The internals of !SymPy has changed many times. The current state in the trunk is described in SymPySvn.

We try to make the sources easily understandable, so you can look into the sources and read the doctests, it should be well documented and if you don't understand something, ask on the mailinglist.

  • For !SymPy <= 0.4.3 the documentation is on this page
  • For !SymPy == 0.5.0 the documentation is in SympyResearch
  • For !SymPy > 0.5.0 and svn, read SymPySvn and/or read the sources

You can find all the decisions archived in the Issues, to see rationale for doing this and that. If you want to have the full picture, read all 3 documentations (<=0.4.3, ==0.5.0, >0.5.0), this will give you the historical background and you'll see what we tried, what ideas were behind the decisions made and how we arrived at the current state.

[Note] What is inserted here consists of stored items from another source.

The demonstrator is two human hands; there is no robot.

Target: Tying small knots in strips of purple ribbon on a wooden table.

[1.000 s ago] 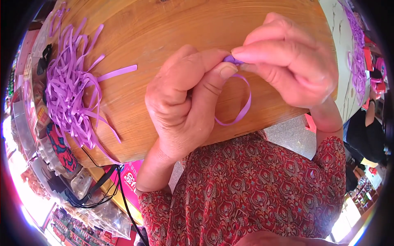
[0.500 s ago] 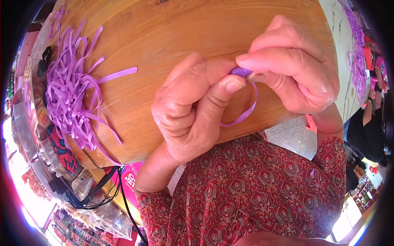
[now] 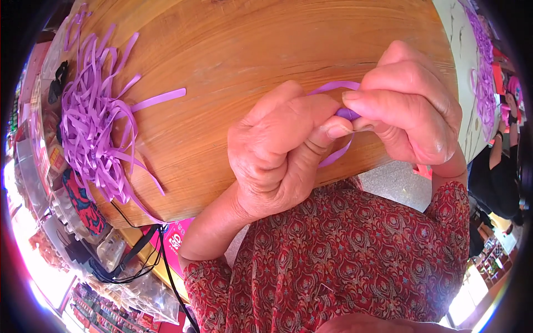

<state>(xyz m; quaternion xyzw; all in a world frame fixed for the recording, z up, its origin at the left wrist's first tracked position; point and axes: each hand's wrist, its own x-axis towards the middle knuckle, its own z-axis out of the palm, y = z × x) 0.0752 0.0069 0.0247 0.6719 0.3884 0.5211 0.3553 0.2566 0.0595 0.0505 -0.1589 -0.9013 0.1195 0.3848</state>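
Note:
Between the fingertips of both hands is a narrow purple ribbon point(image 3: 348, 114), bunched where they meet. One loop of it curves out above the fingers and another stretch hangs below them. My left hand point(image 3: 283, 147) pinches the ribbon between thumb and forefinger. Close against it, my right hand point(image 3: 413, 105) pinches the same ribbon, its other fingers curled in. Whether the bunched part is a knot or a fold is hidden by the fingertips. A tangled pile of purple ribbons point(image 3: 97, 127) lies on the wooden table point(image 3: 222, 50) to the left.
Clear plastic bags and boxes point(image 3: 33, 166) crowd the table's left edge. Black cables point(image 3: 164, 250) hang beside a pink box point(image 3: 176, 244). More purple ribbon point(image 3: 486, 72) lies on a white marbled surface point(image 3: 452, 22) at the right. Beyond it is a person in black point(image 3: 494, 183).
Both hands have shifted slightly right and toward me, still pinching the ribbon. A ribbon loop now shows above the fingers.

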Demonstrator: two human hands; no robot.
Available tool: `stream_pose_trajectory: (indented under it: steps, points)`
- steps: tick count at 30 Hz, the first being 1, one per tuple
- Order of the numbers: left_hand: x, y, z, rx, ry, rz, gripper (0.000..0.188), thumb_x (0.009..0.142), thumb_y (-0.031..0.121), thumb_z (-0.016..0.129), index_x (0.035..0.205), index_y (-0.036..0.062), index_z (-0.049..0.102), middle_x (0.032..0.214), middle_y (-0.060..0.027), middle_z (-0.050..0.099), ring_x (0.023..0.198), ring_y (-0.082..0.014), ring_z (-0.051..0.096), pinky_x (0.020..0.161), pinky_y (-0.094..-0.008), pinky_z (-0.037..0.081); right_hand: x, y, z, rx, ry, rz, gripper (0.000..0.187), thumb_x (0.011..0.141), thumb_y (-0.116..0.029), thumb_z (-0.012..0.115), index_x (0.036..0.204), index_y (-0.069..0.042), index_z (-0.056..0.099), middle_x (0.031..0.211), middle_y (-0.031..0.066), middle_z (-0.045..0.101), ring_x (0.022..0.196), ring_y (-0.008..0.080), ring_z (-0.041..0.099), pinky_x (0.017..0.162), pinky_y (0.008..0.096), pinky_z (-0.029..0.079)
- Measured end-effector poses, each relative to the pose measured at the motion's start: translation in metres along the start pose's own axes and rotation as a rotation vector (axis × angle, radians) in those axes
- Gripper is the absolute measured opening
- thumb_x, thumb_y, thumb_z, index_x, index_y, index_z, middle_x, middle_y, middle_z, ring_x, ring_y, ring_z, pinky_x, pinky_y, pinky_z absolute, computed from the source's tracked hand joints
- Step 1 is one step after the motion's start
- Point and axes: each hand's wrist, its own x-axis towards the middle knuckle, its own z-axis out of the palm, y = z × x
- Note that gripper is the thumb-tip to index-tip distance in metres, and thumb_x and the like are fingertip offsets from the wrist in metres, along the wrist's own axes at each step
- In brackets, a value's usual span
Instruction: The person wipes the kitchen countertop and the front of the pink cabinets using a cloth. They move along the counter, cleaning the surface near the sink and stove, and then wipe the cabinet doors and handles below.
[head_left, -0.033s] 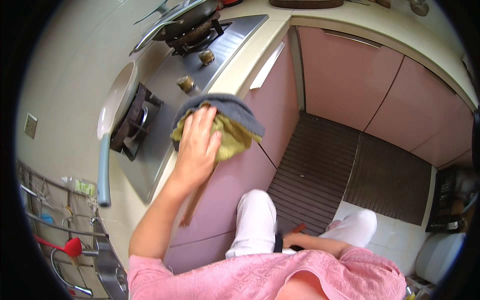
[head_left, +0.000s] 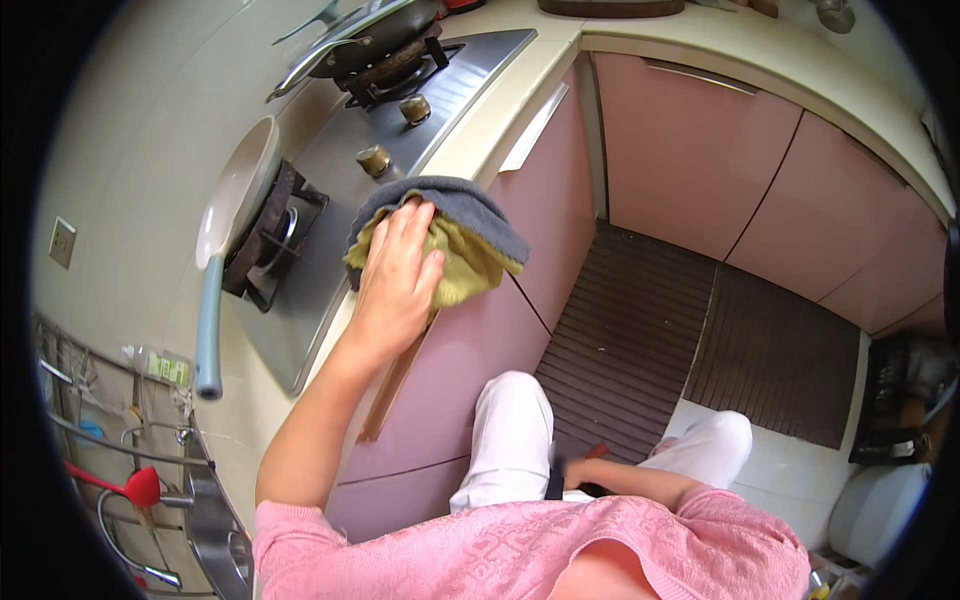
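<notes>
At the front edge of the stove counter, my left hand presses on a folded cloth, grey-blue on one side and yellow-green on the other. Its fingers lie over the cloth, with the thumb against the yellow-green face. Beneath that hand, the wooden-brown handle of a pink drawer or cabinet front shows. Low by my knees, my right hand is closed around something dark with a reddish end, partly hidden and too blurred to name.
A cream frying pan with a blue handle rests on the near burner, a lidded dark pan on the far one. Two knobs stand on the steel hob. At left are a sink and a red utensil. Dark ribbed mats cover the floor.
</notes>
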Motion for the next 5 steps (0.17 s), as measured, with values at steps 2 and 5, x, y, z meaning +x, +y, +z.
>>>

Documentation to !SymPy <= 0.4.3 is below.

Basics

All symbolic things are implemented using subclasses of the Basic class. First, you need to create symbols using Symbol("x") or numbers using Rational(5) or Real(34.3). Then you construct the expression using any class from !SymPy. For example Add(Symbol("a"),Symbol("b")) gives an instance of the Add class. You can call all methods, which the particular class supports.

For easier use, there is a syntactic sugar for expressions like:

cos(x)+1 is equal to cos(x).__add__(1) is equal to Add(cos(x),Rational(1))

or

2/cos(x) is equal to cos(x).__rdiv__(2) is equal to Mul(Rational(2),Pow(cos(x),Rational(-1))).

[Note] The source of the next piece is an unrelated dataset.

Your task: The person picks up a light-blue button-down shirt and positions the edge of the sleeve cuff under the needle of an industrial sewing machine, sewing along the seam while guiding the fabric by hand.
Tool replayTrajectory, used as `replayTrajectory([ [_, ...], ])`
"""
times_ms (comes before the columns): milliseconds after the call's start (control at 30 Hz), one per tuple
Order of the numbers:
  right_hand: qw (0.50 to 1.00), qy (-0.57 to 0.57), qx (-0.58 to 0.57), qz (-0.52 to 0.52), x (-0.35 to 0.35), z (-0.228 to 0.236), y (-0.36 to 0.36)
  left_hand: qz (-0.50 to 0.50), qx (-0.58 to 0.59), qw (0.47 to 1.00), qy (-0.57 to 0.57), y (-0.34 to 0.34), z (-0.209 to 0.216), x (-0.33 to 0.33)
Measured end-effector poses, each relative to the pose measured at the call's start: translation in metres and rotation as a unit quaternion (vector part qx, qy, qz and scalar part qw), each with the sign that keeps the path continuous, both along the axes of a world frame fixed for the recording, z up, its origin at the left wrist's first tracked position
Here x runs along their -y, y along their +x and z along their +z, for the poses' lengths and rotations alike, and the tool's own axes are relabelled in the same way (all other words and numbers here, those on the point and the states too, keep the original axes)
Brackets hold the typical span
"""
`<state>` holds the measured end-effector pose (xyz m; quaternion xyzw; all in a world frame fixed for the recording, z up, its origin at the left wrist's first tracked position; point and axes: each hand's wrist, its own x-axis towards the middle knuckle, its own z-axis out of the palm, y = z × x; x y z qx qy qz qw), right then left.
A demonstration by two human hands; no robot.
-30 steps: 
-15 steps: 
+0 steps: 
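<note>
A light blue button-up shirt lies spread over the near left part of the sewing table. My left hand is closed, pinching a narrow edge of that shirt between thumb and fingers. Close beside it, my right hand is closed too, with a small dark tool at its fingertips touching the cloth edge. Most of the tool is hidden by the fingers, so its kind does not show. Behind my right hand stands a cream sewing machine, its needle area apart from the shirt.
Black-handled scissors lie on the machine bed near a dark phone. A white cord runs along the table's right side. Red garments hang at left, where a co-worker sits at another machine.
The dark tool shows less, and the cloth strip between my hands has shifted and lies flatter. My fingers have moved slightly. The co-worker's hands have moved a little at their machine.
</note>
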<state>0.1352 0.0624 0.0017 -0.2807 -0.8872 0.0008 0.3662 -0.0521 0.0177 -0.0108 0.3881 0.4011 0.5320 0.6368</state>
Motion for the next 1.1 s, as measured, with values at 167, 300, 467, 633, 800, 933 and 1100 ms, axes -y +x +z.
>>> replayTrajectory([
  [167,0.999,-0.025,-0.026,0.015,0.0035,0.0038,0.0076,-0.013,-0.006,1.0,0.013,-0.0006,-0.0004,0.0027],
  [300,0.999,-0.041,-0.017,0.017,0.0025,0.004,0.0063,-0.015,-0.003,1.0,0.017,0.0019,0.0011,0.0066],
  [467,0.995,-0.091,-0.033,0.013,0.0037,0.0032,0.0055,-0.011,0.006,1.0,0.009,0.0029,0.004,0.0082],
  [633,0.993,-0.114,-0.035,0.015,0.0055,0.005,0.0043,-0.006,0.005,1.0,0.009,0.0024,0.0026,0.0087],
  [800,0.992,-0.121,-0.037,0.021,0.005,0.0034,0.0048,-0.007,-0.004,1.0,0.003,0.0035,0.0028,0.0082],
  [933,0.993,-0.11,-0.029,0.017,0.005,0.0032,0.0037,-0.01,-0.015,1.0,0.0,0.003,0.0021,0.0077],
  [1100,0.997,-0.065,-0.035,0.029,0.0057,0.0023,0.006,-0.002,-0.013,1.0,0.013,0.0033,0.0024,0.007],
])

So, you can write normal expressions using python arithmetics like this:

a=Symbol("a")
b=Symbol("b")
e=(a+b)**2
print e

but from the sympy point of view, we just need the classes Add, Mul, Pow, Rational.

Automatic evaluation to canonical form: eval()

For computation, all expressions need to be in a canonical form, this is achieved using the method eval(), which only performs unexpensive operations necessary to put the expression in the canonical form. So the canonical form doesn't mean the simplest possible expresion. The exact list of operations performed by eval() depends on the implementation. Obviously, the definition of the canonical form is arbitrary, the only requirement is that all equivalent expressions must have the same canonical form. We tried the conversion to a canonical (standard) form to be as fast as possible and also in a way so that the result is what you would write by hand - so for example b*a + -4 + b + a*b + 4 + (a+b)^2 becomes 2*a*b + b + (a+b)^2. The order of terms in the sum is sorted according to their hash values, so they don't have to be in the alphabetical order (depends on the hash implementation).

Whenever you construct an expression, for example Add(x,x), the instance of the class Add is constructed, in this case it represents x+x, and then it's eval() method is called automatically and the result of eval() is actually returned. In this case:

e=Add(x,x)

e actually is an instance of Mul(2,x), because Add.eval() retuned Mul. This magic is done using the AutomaticEvaluationType metaclass, which is implemented in basic.py and the class Basic. This metaclass just constructs a given instance and returns the result of it's eval() method. All the other classes in sympy just don't have to care about it. All that is needed when you create a new sympy class is to optionally implement it's eval() method to simplify things like cos(0) to 1. It's not mandatory, if you don't want any simplifications to happen, but then cos(0)==1 would return False.

There is no place in the code, which needs to think about evaluation and eval(), with two exceptions:

  • the eval() itself, whose responsibility is to return a canonical form of self. Whatever the canonical form is - this is completely optional and depends only what we implement inside of eval().
  • There are very rare cases, where you actually don't want the automatic evaluation to happen, currently only 3:
    1. in Pow.expand(), we call Mul(a+b,a+b).expand(), but we don't want that to be evaluated, because it would change to Pow(a+b,2).expand() resulting in infinite recursion.
    2. Add.eval() and Mul.eval() after converting itself to canonical form, we have n arguments and we need to construct Add or Mul using these arguments and we set evaluate=False, otherwise we again would get infinite recursion.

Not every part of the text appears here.